[Stored dataset items]
= = = = = = =

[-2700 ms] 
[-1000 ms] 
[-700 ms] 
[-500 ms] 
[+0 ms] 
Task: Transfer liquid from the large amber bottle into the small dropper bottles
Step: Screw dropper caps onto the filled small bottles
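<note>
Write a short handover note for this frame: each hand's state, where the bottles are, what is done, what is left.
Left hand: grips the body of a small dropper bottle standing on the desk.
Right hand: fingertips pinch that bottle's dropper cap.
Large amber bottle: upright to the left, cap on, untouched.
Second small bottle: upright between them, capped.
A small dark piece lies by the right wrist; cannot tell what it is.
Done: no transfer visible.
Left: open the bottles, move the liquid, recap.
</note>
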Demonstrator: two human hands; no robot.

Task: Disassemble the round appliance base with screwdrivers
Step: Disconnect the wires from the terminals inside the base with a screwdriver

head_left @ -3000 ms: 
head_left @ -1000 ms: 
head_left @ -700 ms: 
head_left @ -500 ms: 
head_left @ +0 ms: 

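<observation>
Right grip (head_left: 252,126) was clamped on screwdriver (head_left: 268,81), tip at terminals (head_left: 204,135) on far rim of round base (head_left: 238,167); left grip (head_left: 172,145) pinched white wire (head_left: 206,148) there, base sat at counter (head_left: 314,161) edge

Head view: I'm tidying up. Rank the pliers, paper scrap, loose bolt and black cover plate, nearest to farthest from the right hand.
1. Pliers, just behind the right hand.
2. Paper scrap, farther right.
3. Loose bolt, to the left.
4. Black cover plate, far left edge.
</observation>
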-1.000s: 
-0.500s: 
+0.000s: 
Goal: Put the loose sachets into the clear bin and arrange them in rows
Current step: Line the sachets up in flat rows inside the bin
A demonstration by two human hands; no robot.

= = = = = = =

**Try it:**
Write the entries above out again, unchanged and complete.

**Written solution:**
[-2700 ms] 
[-1000 ms] 
[-700 ms] 
[-500 ms] 
[+0 ms] 
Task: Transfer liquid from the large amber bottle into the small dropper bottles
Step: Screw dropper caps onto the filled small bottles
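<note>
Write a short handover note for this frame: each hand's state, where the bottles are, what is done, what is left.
Left hand: grips the body of a small dropper bottle standing on the desk.
Right hand: fingertips pinch that bottle's dropper cap.
Large amber bottle: upright to the left, cap on, untouched.
Second small bottle: upright between them, capped.
A small dark piece lies by the right wrist; cannot tell what it is.
Done: no transfer visible.
Left: open the bottles, move the liquid, recap.
</note>
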Demonstrator: two human hands; no robot.

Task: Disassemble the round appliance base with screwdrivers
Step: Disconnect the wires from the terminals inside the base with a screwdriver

head_left @ -3000 ms: 
head_left @ -1000 ms: 
head_left @ -700 ms: 
head_left @ -500 ms: 
head_left @ +0 ms: 

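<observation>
Right grip (head_left: 252,126) was clamped on screwdriver (head_left: 268,81), tip at terminals (head_left: 204,135) on far rim of round base (head_left: 238,167); left grip (head_left: 172,145) pinched white wire (head_left: 206,148) there, base sat at counter (head_left: 314,161) edge

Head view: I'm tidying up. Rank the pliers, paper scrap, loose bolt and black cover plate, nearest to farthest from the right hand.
1. Pliers, just behind the right hand.
2. Paper scrap, farther right.
3. Loose bolt, to the left.
4. Black cover plate, far left edge.
</observation>
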-1.000s: 
-0.500s: 
+0.000s: 
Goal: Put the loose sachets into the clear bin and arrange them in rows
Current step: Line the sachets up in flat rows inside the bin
A demonstration by two human hands; no robot.

This exercise has nothing more to it.